Carbon Price Floor ‘doesn’t make any sense’

A senior figure at RWE has criticised the Carbon Price Floor (CPF), claiming the mechanism “doesn’t make any sense” and results in the UK exporting emissions to Europe.

Tom Glover, chief commercial officer at RWE Supply and Trading, told delegates at Energy UK’s annual conference that the CPF is an inefficient tool for combating climate change.

When asked whether the government was right to commit to a complete phase-out of unabated coal generation by 2025, he responded: “The goal should be decarbonisation and I don’t think it’s right that we select specific technologies to say that one there or that one there.

“I think it’s just much better that you just have the goal of decarbonisation and you let the market decide what is the most efficient way of decarbonising.”

He said there is already a market in place in the form of the EU Emissions Trading System (ETS). Although he conceded there have been problems with the EU ETS, Glover said national measures such as the CPF are not the solution.

“I optimise power stations across Europe and I know that when I turn down my gas station in the UK, we turn on a coal station in Europe because of the carbon tax,” he remarked. “If that is sensible carbon reduction, then it doesn’t make any sense to me.”

Glover continued: “You’ve got national intervention that changes the pricing in one market and makes it look like you’ve reduced emissions in the UK. But in reality, you’ve exported those emissions and actually that economic value to other countries.

“We would support a wide – as many sectors as possible – strengthened EU ETS.”

The EU carbon Price

Liberal Democrat MP and former energy secretary Ed Davey agreed that a robust Europe-wide carbon price would be the most efficient way to decarbonise the power sector.

However, he backed government intervention to ensure the phase out of coal, saying he was pessimistic about the prospects for the EU ETS: “One of the devastating impacts on Britain leaving the EU is that we won’t be at the table to champion reform of the EU ETS – and we were the champion – and that’s a real shame.

“It means we won’t get EU ETS reform in the way that it is needed.

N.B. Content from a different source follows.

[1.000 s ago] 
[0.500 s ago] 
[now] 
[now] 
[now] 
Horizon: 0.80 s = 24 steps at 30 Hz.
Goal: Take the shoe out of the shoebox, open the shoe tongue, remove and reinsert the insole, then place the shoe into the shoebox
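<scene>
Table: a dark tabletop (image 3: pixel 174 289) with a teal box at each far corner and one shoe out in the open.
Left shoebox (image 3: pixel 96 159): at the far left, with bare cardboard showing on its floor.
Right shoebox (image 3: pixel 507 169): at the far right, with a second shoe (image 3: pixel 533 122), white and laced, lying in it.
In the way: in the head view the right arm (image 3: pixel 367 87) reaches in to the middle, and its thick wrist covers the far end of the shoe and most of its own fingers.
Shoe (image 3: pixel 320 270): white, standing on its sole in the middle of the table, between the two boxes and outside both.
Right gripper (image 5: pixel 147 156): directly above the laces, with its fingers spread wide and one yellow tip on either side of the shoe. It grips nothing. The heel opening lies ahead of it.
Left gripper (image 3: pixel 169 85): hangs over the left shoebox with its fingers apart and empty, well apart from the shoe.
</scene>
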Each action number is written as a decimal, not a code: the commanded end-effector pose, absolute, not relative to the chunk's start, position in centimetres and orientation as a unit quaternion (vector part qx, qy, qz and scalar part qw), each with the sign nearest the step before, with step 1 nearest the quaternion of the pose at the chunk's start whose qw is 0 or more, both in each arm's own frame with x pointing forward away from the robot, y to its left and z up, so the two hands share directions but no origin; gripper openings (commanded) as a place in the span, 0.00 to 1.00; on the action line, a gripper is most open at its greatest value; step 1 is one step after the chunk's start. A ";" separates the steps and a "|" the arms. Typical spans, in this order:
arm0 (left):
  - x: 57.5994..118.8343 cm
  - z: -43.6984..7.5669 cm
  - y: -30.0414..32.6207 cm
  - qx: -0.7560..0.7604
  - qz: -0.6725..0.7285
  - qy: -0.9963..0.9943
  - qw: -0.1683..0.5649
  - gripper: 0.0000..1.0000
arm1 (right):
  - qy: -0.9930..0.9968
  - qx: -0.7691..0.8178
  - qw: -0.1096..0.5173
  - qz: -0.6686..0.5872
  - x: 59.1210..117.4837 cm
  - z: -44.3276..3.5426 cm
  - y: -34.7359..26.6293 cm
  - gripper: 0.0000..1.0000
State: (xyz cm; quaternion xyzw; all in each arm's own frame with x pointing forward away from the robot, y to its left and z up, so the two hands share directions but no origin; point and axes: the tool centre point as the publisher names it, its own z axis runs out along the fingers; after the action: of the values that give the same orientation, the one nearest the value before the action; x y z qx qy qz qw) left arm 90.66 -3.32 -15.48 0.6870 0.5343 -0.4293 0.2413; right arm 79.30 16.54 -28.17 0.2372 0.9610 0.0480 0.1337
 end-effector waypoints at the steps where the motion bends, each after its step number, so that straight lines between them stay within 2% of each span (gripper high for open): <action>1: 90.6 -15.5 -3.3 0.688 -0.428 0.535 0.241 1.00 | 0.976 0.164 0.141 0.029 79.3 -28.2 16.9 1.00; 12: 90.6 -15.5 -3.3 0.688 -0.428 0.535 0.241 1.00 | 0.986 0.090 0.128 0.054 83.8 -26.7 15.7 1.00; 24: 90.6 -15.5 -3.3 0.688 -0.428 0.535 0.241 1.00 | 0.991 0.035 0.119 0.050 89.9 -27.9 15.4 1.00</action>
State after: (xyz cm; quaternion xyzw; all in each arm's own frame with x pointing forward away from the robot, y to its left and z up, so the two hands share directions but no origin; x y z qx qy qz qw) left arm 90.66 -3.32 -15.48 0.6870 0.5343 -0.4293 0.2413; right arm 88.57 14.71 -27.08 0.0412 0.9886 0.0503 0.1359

That’s how damaging Brexit is for climate change,” he added. “It’s a tragedy.”

The EU carbon price has been depressed in recent years by a chronic oversupply of allowances due to curtailed economic activity following the 2008 financial crisis.

As a short-term measure to boost carbon price, the European Commission postponed the auction of 900 million allowances over the past three years – a process referred to as backloading.

The backloaded allowances will be transferred to a market stability reserve (MSR), which will be created in 2018 and become operational the year after. Negotiations are currently ongoing over proposals to increase the rate at which excess allowances can be withdrawn from the market and transferred to the MSR.

The reforms have been led Conservative MEP and recently appointed Lord, Ian Duncan, who also spoke at the Energy UK conference.

“I spent a number of years working to try and bring about the phase IV reform and I think I made some progress in that particular direction,” he told the audience. “But the challenges are very clear for anyone who pays attention.”

Duncan noted that the reforms are not due to come into force until 2021, by which time the UK will have left the EU, adding: “The phase IV reform does not work on the basis of the UK being on the outside. It only works with the UK on the inside and thought must be given to that.”

He said this is not only because the UK represents a significant carbon market, but also because “in truth, much of the delicate balance in that particular area is around the question of equity and funding, whether it be innovation fund or the modernisation fund.

“It is the UK which does a lot of the heavy lifting when it comes to financing those particular important funds. Without them the support of the Eastern European countries is much harder to depend upon.”

Davey had earlier recalled the great efforts the Department of Energy and Climate Change had made to secure support for reforms to the EU ETS from countries such as Poland and Hungary. He joked that he had become so familiar with the Polish energy minister that he “knew his inside leg measurement”.

“The reform on the table isn’t as good as it needs to be but it’s not bad,” added Davey. “I really hope it works.”

“But, I’m looking around to see those member states that are really going to push it forward in the way that Britain is… and I see no evidence”.

The price of European carbon allowances has risen by almost three quarters over the last few months to €8 per tonne, in anticipation of the latest reforms. Analysts at investment firm Jefferies expect the price to rise by a further quarter as the changes are finalised.

The Carbon Price Floor was introduced by the government in April 2013 to ensure that generators in Great Britain paid a minimum price for carbon emissions. The difference between the European carbon and the CPF is paid through a tax on the fossil fuels used for generation known as the Carbon Price Support (CPS).

The CPS rate is currently capped at around £18 per tonne until 2020/21 to ensure that British business can remain competitive with their continental rivals.

A report by Aurora Energy Research published earlier this week concluded that coal generation in the UK is set for a comeback without an increase to the CPS rate.

In its Clean Growth Strategy, the government promised to provide “further details” on the carbon price for the 2020s in the upcoming autumn budget.